A sexual assault complainant who had her details looked up by a former policeman says it was a disgrace that he resigned without facing any disciplinary action.
Tauranga woman Donna Johnson told the Herald last night she was shocked to learn former constable Steve Hales had not only accessed her details in 2006 - despite her having laid harassment complaints about him in the past - but that it took police so long to tell her.
Mr Hales is the brother of Warren Hales, who admitted abducting a woman for a pack rape by Brad Shipton, Bob Schollum and Peter McNamara in 1989.
"I think it's disgraceful that the police have known since 2004 about an allegation of harassment that I made against Steven Hales," said Ms Johnson. "I [also] spoke to Operation Austin in 2007 and in November of 2007 Mr Hales offers his resignation - well, sorry that's really not good enough."
Ms Johnson said she had heard rumours last year about Mr Hales resigning and some trouble he may have been in.

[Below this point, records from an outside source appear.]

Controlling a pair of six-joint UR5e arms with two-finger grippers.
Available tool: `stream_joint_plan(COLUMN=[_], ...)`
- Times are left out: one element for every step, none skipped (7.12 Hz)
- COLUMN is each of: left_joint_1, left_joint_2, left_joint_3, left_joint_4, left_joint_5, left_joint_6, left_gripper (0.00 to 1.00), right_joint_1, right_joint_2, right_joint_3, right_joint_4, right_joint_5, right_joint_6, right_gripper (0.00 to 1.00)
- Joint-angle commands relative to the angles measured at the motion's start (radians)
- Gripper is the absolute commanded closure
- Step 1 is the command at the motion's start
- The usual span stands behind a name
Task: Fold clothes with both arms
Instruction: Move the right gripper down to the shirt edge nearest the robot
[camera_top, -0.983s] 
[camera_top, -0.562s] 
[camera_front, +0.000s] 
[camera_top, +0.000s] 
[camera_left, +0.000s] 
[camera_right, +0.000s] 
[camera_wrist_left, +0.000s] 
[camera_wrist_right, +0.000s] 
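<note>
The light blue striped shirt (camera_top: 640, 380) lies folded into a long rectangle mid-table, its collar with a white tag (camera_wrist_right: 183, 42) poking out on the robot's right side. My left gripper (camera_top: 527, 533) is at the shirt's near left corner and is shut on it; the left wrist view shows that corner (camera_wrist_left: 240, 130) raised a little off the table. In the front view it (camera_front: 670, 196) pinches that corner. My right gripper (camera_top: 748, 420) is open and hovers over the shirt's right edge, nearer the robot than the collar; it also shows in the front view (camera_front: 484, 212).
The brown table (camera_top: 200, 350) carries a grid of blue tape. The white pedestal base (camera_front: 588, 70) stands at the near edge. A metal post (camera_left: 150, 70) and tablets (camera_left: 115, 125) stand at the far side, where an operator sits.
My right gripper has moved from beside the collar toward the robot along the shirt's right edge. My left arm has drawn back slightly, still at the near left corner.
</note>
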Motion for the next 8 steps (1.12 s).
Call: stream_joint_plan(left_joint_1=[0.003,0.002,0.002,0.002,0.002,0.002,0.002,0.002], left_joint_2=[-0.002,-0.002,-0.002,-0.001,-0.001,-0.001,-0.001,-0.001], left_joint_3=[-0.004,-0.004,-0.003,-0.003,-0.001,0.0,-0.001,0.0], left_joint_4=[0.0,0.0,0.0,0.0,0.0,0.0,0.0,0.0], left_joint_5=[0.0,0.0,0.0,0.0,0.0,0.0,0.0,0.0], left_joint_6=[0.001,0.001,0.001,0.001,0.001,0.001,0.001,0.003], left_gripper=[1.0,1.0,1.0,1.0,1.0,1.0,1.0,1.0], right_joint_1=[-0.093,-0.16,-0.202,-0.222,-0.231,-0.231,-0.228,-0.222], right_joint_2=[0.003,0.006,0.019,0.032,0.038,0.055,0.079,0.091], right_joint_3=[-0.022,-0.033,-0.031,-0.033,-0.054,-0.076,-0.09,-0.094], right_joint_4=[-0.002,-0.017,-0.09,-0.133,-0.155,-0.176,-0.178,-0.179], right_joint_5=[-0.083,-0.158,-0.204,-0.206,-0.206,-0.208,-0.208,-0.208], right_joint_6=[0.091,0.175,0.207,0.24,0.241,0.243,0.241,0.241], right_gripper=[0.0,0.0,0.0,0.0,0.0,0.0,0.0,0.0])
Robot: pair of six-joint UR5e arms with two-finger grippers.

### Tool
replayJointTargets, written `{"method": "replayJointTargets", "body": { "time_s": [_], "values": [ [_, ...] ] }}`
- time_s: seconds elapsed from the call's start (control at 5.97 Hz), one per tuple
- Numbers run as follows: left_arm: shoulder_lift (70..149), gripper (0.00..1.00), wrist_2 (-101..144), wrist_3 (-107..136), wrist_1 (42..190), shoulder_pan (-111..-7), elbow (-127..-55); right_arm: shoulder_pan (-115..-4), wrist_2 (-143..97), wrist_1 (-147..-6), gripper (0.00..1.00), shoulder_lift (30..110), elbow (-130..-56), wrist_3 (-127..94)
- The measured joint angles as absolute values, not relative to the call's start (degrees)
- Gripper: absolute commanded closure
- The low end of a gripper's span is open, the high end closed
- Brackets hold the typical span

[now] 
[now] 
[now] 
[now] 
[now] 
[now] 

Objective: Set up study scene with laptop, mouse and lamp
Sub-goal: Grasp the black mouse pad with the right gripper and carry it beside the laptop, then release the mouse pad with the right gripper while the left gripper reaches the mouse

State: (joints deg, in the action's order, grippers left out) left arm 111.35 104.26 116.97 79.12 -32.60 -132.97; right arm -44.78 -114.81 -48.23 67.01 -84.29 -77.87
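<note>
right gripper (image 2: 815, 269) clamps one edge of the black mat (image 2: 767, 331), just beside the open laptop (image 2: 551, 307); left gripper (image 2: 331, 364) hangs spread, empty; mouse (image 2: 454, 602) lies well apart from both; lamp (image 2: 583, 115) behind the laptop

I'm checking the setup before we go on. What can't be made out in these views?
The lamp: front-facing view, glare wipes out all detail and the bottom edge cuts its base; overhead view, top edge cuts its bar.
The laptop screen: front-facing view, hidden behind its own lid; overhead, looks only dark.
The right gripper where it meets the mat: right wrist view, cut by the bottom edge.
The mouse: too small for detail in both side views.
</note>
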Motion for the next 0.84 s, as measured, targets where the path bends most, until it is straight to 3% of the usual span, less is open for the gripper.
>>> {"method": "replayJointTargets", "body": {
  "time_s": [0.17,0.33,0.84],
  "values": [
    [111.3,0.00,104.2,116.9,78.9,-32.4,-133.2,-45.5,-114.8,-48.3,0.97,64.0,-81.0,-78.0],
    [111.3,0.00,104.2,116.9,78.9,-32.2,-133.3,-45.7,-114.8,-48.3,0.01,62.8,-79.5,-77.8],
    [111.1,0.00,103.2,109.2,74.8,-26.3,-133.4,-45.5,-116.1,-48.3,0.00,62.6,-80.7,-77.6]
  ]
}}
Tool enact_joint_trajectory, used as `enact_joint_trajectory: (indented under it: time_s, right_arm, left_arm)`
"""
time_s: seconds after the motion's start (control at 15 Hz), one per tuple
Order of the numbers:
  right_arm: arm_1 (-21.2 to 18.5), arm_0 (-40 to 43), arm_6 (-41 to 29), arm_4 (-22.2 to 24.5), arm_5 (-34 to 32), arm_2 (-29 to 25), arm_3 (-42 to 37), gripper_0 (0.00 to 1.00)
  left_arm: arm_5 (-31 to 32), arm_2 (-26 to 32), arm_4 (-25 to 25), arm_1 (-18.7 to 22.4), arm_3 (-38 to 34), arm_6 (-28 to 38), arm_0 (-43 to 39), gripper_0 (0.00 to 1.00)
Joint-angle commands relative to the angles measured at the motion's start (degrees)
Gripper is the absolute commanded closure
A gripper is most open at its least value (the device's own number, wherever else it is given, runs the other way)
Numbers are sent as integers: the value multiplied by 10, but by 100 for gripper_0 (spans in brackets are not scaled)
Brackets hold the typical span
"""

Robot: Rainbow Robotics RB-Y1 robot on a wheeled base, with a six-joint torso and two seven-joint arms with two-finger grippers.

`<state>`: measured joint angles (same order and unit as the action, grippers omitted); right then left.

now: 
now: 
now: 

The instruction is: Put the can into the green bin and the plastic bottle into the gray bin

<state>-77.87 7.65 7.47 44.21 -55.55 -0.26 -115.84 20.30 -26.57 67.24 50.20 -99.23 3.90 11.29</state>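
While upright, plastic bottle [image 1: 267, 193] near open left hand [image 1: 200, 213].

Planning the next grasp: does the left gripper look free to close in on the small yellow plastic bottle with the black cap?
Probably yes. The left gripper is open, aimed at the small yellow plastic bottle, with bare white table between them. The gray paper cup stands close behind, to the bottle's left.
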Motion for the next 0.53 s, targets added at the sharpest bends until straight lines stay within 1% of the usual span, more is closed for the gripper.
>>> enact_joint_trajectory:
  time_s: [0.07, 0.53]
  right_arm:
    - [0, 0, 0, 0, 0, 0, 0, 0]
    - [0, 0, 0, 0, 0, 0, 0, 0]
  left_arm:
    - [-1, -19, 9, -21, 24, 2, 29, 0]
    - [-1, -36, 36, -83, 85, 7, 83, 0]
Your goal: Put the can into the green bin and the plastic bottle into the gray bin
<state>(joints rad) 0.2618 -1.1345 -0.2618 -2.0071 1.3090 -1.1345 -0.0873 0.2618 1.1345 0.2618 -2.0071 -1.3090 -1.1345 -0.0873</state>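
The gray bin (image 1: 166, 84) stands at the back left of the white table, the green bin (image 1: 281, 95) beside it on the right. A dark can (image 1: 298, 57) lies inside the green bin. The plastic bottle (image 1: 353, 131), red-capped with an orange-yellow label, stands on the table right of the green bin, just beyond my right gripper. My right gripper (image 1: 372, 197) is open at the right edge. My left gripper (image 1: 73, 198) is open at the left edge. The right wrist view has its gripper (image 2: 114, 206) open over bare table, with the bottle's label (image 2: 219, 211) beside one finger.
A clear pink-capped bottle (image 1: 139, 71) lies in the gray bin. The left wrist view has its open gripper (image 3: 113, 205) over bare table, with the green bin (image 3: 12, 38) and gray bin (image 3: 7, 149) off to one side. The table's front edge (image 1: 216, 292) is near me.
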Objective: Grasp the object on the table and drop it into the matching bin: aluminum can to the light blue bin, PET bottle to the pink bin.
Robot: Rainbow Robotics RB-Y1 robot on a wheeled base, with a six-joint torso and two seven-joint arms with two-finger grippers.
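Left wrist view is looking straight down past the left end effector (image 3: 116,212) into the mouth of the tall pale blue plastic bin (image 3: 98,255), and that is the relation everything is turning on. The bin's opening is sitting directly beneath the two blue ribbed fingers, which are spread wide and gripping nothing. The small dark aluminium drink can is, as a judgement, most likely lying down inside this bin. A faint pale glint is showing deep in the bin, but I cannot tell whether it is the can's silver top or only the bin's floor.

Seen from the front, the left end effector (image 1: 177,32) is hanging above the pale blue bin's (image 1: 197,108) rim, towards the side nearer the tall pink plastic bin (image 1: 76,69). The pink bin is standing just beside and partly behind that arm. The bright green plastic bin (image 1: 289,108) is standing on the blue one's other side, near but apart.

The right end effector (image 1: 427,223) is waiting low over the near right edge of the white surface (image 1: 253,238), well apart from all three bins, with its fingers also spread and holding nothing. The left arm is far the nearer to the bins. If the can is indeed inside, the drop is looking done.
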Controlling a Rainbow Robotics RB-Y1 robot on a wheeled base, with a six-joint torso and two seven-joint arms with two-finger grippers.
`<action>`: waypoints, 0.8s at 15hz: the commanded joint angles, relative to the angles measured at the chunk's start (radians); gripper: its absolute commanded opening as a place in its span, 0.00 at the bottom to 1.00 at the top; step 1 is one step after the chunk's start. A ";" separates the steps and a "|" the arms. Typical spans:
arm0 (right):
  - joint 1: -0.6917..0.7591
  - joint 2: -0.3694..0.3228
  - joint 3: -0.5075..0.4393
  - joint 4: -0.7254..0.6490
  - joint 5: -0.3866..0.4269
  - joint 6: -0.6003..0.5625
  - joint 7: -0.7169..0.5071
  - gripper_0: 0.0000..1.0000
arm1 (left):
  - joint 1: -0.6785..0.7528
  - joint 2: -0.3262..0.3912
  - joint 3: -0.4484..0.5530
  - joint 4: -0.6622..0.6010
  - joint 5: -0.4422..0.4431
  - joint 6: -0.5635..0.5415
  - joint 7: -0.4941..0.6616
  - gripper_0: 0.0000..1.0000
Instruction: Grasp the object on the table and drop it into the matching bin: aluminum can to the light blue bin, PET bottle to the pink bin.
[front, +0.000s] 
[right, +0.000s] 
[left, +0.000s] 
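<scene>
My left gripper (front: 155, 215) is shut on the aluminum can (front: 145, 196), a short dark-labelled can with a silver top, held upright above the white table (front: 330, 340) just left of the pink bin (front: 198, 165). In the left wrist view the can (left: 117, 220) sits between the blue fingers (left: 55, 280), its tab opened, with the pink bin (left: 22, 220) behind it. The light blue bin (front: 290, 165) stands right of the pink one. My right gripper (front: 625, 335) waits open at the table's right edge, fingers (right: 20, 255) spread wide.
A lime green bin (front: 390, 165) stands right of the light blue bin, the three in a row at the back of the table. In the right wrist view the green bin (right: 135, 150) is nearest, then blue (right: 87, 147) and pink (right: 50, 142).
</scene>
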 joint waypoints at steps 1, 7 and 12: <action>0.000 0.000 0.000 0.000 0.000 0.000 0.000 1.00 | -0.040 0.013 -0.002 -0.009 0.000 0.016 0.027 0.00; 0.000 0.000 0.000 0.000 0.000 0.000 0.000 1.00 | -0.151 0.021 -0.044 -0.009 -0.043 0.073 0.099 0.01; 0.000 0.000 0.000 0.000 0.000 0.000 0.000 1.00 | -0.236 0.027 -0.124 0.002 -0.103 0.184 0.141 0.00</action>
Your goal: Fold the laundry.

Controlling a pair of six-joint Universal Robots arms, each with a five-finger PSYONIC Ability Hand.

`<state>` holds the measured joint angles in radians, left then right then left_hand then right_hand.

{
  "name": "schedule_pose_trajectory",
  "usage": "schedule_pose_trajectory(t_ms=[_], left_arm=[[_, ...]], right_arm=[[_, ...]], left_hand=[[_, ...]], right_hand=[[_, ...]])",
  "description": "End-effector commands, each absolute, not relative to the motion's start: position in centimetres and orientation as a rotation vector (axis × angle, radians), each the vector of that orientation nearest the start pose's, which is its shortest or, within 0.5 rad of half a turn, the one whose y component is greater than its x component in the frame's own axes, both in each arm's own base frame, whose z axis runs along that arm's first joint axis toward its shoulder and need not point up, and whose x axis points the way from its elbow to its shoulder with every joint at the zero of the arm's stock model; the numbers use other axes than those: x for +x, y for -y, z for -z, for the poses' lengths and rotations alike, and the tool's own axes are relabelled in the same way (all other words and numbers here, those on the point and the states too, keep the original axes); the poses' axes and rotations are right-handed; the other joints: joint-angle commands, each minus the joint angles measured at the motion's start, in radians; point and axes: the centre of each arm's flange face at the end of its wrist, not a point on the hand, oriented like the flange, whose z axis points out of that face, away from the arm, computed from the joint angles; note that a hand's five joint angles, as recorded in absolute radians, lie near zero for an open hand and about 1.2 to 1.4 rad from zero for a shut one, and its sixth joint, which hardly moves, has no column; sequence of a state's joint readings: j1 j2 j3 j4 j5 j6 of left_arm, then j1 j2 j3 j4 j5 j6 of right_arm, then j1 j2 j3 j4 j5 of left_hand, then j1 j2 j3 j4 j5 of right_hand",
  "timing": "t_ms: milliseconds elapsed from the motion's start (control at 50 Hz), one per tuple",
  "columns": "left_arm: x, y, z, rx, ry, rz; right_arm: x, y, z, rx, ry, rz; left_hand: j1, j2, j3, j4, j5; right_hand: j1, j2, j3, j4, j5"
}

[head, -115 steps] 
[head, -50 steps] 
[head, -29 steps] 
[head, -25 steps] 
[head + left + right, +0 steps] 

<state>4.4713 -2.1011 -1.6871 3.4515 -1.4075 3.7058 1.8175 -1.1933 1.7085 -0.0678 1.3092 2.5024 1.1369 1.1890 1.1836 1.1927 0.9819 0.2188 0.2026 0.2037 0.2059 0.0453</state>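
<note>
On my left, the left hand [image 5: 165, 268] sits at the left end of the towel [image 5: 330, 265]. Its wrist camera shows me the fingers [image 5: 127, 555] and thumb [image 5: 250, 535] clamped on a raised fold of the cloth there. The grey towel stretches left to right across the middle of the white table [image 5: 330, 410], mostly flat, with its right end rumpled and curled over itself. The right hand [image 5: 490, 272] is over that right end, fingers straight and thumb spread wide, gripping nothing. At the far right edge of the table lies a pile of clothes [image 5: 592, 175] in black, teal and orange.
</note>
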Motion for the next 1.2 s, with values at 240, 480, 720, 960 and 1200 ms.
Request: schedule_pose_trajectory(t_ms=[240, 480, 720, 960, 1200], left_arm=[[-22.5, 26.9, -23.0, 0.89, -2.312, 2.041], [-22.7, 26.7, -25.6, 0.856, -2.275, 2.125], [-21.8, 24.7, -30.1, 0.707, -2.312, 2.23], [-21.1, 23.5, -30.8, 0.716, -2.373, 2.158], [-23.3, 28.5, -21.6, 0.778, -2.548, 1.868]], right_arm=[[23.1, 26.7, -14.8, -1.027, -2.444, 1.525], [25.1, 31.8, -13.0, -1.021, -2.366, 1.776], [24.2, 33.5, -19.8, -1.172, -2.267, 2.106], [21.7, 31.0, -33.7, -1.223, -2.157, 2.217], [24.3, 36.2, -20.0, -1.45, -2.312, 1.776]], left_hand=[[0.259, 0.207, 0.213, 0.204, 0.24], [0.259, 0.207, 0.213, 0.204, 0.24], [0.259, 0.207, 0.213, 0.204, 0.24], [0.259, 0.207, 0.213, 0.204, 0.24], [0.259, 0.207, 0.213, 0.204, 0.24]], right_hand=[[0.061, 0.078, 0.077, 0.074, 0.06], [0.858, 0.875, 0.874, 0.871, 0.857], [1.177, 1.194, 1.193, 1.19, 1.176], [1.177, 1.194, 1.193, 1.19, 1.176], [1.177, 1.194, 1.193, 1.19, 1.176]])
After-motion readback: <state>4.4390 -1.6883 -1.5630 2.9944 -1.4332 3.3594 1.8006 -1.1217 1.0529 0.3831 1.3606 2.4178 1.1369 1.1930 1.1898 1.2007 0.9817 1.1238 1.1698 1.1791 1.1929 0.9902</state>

She rang the police to ask if it was true but was told it could not be confirmed or denied.
It wasn't until this week - when news of his resignation and the fact he had been checking details on the computer emerged in the media - that police contacted Ms Johnson to tell her what had happened.
"When they did phone me the day [the] story broke to tell me Mr Hales had been accessing my file they gave me the date as being January 25, 2006 that he accessed my file."
Ms Johnson said the delay in notifying her and the fact that Mr Hales had resigned without facing any disciplinary action had made a mockery of the police system.
It also sent the wrong message to other serving officers about what they could get away with and she wanted Police Commissioner Howard Broad to "step up" and "take ownership" of what's happened.
Warren Hales was initially found guilty of rape in a 2005 trial, but won a retrial on appeal. The rape charges were dropped and he pleaded guilty to abduction and was sentenced to 18 months' jail.
The victim of the 1989 Mt Maunganui pack rape told 3 News she was outraged by the police decision to accept Mr Hales' resignation when he had been looking up secret details of where she lived.
The rape victim, who has permanent name suppression, said police should have taken disciplinary action against him.
But Bay of Plenty district commander Gary Smith told the Herald no internal disciplinary action was possible as Mr Hales no longer worked for police but an investigation into whether he had committed any criminal offences was under way.
Asked if the public could have confidence in police that its data systems would not be used inappropriately, Mr Smith said: "Police have procedures and policies and these breaches were detected by police systems and they are followed up vigorously as we do with any breach of our policy. We are determining if these breaches were legitimate."
Mr Smith said people were assuming the former police officer had no right to make the checks.
"Part of the inquiry is to determine whether these checks were made legitimately in a state of reasonableness. If they weren't, clearly we need to look to see if there is a breach of policy, and if there is [a breach] whether it's sufficient to warrant any criminal intervention."
Police General Manager of Human Resources Wayne Annan, said Mr Hales was not "allowed" to resign as had been reported elsewhere.
He said under employment law the resignation could not have been turned down even if the alleged breaches had been discovered prior to his notice being submitted.
"It is a commonly held fallacy that resignations can be withheld in order to keep an individual on an employer's books until they can be fully dealt with in a disciplinary sense," said Mr Annan.
He said changes to the police code of conduct in February would streamline disciplinary processes but would still not impinge on a person's ability to resign at any point.
"You can't stop a person resigning, we'd all be slaves otherwise."